→ PROMPT:
The first line of the entries and each line after it, through the one that contains "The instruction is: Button", are to be duplicated exactly; no picture belongs in the copy.

****************

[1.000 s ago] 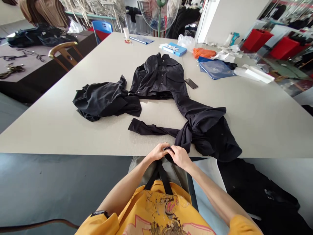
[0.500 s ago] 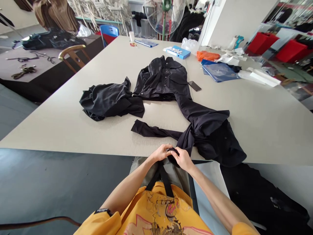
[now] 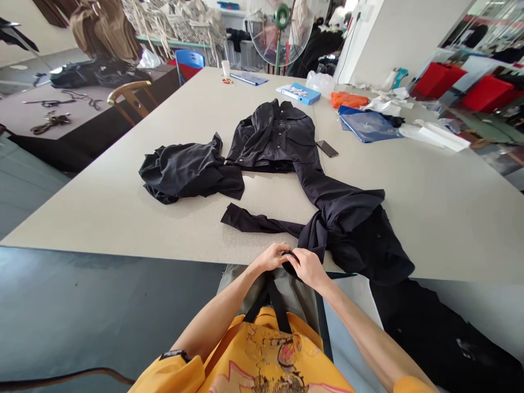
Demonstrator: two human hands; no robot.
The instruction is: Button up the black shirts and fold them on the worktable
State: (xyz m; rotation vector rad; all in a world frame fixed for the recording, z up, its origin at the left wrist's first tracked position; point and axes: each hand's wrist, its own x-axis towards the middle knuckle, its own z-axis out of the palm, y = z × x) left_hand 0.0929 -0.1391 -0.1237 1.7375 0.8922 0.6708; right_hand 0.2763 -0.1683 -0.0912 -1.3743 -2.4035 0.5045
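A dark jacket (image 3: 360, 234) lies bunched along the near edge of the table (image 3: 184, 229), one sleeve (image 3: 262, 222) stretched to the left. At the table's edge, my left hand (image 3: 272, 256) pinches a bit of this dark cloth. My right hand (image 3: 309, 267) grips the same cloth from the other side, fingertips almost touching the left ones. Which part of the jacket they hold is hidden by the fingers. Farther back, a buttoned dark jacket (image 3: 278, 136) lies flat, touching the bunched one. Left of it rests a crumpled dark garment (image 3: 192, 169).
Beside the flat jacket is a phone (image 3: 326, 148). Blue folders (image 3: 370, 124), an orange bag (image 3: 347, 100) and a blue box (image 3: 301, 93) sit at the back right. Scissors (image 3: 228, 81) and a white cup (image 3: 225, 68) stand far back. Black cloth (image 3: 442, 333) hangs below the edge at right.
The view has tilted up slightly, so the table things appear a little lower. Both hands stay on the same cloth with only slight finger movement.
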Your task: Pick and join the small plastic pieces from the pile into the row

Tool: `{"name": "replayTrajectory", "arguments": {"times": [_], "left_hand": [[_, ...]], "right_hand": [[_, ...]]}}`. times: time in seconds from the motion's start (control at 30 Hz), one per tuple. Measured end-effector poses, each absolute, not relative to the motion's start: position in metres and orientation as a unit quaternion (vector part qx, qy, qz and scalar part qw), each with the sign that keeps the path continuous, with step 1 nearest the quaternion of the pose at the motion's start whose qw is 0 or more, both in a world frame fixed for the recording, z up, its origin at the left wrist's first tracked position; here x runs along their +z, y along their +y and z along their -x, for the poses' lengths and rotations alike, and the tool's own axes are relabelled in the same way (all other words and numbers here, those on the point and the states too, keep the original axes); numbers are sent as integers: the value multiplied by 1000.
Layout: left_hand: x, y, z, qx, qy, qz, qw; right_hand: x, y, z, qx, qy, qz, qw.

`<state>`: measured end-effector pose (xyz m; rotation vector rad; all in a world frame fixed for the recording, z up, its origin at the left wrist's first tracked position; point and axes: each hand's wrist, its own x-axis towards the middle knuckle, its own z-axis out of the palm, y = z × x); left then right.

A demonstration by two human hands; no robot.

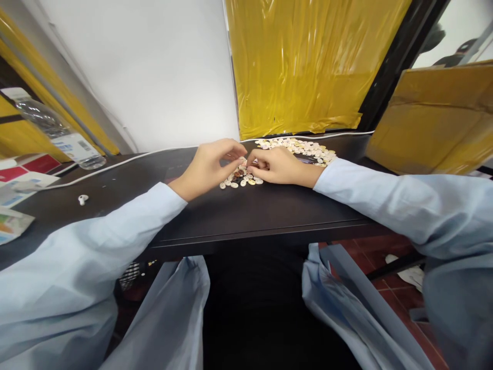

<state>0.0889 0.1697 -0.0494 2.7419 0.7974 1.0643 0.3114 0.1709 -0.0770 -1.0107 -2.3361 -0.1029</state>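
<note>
Several small pale oval pieces [234,185] lie loosely on the dark table below my fingertips, with a few brown ones among them. My left hand [214,167] is over the left side of this group, thumb and fingers curved toward each other around something too small to make out. From the right, my right hand [276,165] reaches in with its fingers curled and pinched at the same group; what they grip is hidden. Behind my right hand spreads a larger pile of pale pieces [308,149].
A plastic bottle [73,144], a white earbud [82,199] and printed packets [15,223] are on the left. A white cable [127,160] runs along the back of the table [231,218]. At the right stands a cardboard box [431,118].
</note>
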Motion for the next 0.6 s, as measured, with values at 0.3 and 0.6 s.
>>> {"name": "replayTrajectory", "arguments": {"times": [0.3,0.6], "left_hand": [[-49,163,-92,316,236,-918,44],[-48,164,-90,292,248,-924,-2]], "right_hand": [[-77,169,-313,-52,-901,321,287],[-75,168,-312,-84,-896,335,277]]}}
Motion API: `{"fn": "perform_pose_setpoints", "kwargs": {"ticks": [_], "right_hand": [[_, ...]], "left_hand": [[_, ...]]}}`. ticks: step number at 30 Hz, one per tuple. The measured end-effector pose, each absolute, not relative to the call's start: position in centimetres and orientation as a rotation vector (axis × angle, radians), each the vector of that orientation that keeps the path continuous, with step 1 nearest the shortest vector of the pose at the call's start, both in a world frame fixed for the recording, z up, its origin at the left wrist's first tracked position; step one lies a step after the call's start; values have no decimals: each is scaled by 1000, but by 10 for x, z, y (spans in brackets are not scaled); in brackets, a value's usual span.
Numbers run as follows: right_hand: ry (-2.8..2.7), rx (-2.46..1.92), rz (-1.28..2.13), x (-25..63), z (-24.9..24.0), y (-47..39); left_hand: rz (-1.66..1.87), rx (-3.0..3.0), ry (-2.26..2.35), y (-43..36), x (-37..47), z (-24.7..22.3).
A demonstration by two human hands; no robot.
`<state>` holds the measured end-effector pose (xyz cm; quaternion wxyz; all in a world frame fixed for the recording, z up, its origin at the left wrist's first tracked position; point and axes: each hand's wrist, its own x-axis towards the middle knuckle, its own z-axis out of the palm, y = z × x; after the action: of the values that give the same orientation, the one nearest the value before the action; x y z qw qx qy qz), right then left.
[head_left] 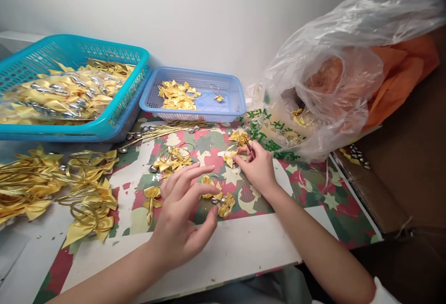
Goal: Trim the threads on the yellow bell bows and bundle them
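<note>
My right hand is closed round a slim dark tool whose kind I cannot make out. Its fingertips are at a yellow ribbon bow with a thin gold wire loop; another yellow bow lies just beyond. My left hand hovers over the table with fingers apart and holds nothing. Just past its fingers lie bows with gold wire and silver beads. On its other side is a single bow with a gold wire tail, and behind it a small pile of wired bows.
A turquoise basket at the left holds bagged bows and beads. A blue basket at the back holds loose bows. Gold wires lie before it. Many wired bows cover the left side. A clear plastic bag stands at the right.
</note>
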<state>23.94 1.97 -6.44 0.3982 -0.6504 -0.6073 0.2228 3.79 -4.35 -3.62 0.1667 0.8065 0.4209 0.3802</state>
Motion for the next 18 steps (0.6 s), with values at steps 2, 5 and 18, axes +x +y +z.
{"fn": "perform_pose_setpoints", "kwargs": {"ticks": [2, 5, 18], "right_hand": [[-1532, -1612, 630, 239, -66, 20], [-1487, -1531, 749, 238, -65, 19], [-1401, -1138, 1056, 221, -32, -16]], "left_hand": [[1096, 2305, 1182, -44, 38, -36], [1084, 2294, 1195, -44, 38, -35], [1117, 1874, 1012, -39, 33, -41]]}}
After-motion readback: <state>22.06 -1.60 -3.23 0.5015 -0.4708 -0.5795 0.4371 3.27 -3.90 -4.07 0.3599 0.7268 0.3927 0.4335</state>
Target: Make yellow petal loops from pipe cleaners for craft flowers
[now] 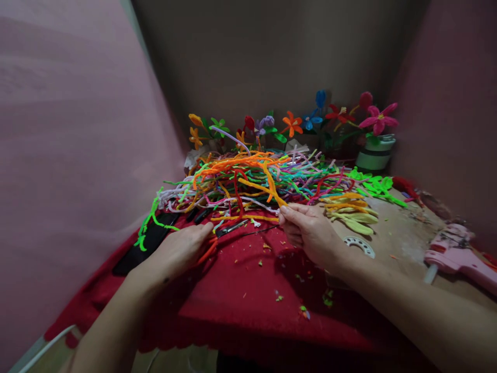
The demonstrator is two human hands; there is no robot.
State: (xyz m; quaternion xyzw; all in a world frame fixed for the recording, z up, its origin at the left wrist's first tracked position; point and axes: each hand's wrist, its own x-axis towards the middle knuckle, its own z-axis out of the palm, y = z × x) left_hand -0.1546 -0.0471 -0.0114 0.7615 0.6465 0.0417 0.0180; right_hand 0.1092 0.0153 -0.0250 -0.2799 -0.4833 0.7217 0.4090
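Note:
My right hand (305, 225) pinches yellow-orange pipe cleaners (272, 186) between thumb and fingers; their upper ends spread apart above the grip. Over the red cloth, my left hand (186, 242) is closed at an orange-handled metal tool (229, 228) with a black middle; whether it is pliers or scissors I cannot tell. The left fingertips are partly hidden. Another yellow-orange strand (248, 218) runs across between both hands. Just behind them lies a large heap of mixed-colour pipe cleaners (248, 178).
Red cloth (248, 290) with coloured scraps covers the table. Bundled yellow pipe-cleaner pieces (349, 212), a white ring with holes (359, 247) and a pink glue gun (458, 254) lie to the right. A black flat object (135, 248) is left. Pipe-cleaner flowers (292, 123) and a green pot (376, 153) stand behind.

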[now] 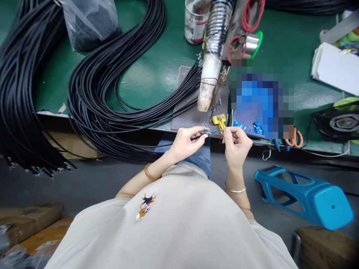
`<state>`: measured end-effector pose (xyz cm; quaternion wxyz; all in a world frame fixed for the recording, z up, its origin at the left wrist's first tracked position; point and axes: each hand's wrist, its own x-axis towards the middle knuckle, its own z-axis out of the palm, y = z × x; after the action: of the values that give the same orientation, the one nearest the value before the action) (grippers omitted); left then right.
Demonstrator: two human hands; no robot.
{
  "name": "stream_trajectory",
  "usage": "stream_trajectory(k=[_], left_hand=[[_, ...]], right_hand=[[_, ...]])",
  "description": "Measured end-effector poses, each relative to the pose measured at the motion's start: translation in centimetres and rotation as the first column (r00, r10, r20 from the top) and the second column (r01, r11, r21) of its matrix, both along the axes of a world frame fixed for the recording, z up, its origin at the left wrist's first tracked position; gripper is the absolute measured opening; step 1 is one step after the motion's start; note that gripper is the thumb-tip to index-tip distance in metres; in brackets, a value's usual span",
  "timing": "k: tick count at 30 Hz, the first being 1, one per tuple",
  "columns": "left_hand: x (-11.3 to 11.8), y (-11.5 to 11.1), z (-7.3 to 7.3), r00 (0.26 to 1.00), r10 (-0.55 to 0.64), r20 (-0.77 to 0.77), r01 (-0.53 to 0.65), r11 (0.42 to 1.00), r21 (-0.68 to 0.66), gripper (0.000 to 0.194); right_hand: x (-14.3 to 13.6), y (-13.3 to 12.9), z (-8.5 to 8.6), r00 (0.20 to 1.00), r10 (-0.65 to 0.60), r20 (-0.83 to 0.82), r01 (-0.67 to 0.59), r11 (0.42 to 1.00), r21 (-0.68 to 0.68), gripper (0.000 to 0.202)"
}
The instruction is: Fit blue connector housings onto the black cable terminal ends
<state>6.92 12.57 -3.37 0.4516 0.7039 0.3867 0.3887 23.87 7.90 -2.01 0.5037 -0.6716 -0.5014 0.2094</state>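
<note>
My left hand point(188, 142) is closed in a pinch on a black cable point(196, 138) near its stripped end. A blue inner wire point(213, 131) sticks out past the fingertips, pointing right. My right hand point(238, 145) is closed too, its thumb and fingertips at the narrow end of a small yellow wire stripper point(219, 120). The fingers partly hide that end. Both hands are at the table's front edge, with the wire tip close to the yellow tool. Small blue parts point(256, 129) lie in a tray just right of the right hand's fingertips.
A bundle of black cables point(112, 101) curves over the green table point(151, 74) onto a dark board point(185, 119). A flexible duct point(209, 71) hangs over the board. Orange-handled scissors point(295, 137), a solder spool point(252, 45) and a fan point(339, 121) are rightward. A blue stool point(305, 198) lies below.
</note>
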Motion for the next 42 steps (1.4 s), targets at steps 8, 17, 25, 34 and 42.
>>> stream_trajectory(k=[8,17,25,34,42], left_hand=[[-0.1,0.1,0.3,0.999,-0.05,0.002,0.05,0.998,-0.024,0.016],[-0.5,0.4,1.0,0.966,-0.189,0.177,0.229,0.942,-0.244,0.028],[-0.4,0.5,1.1,0.94,-0.145,0.308,0.261,0.887,-0.381,0.036],[-0.4,0.4,0.8,0.943,-0.141,0.3,0.254,0.888,-0.383,0.033],[-0.3,0.5,0.6,0.933,-0.135,0.334,0.268,0.88,-0.393,0.033]], right_hand=[[-1.0,-0.4,0.6,0.984,0.171,0.042,-0.166,0.981,-0.105,0.029],[-1.0,-0.5,-0.2,0.973,0.218,0.082,-0.216,0.976,-0.032,0.02],[-1.3,-0.5,-0.2,0.966,0.148,0.214,-0.172,0.98,0.098,0.007],[-1.9,-0.3,-0.1,0.969,0.129,0.21,-0.143,0.988,0.051,0.01],[-2.0,-0.2,-0.6,0.988,0.129,0.08,-0.132,0.991,0.024,0.012]])
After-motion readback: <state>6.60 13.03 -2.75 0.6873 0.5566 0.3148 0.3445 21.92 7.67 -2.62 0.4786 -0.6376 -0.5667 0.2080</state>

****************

→ SOLUTION FOR THIS EXERCISE:
[1.000 s ago] 
[0.500 s ago] 
[now] 
Demonstrator: two human hands; no robot.
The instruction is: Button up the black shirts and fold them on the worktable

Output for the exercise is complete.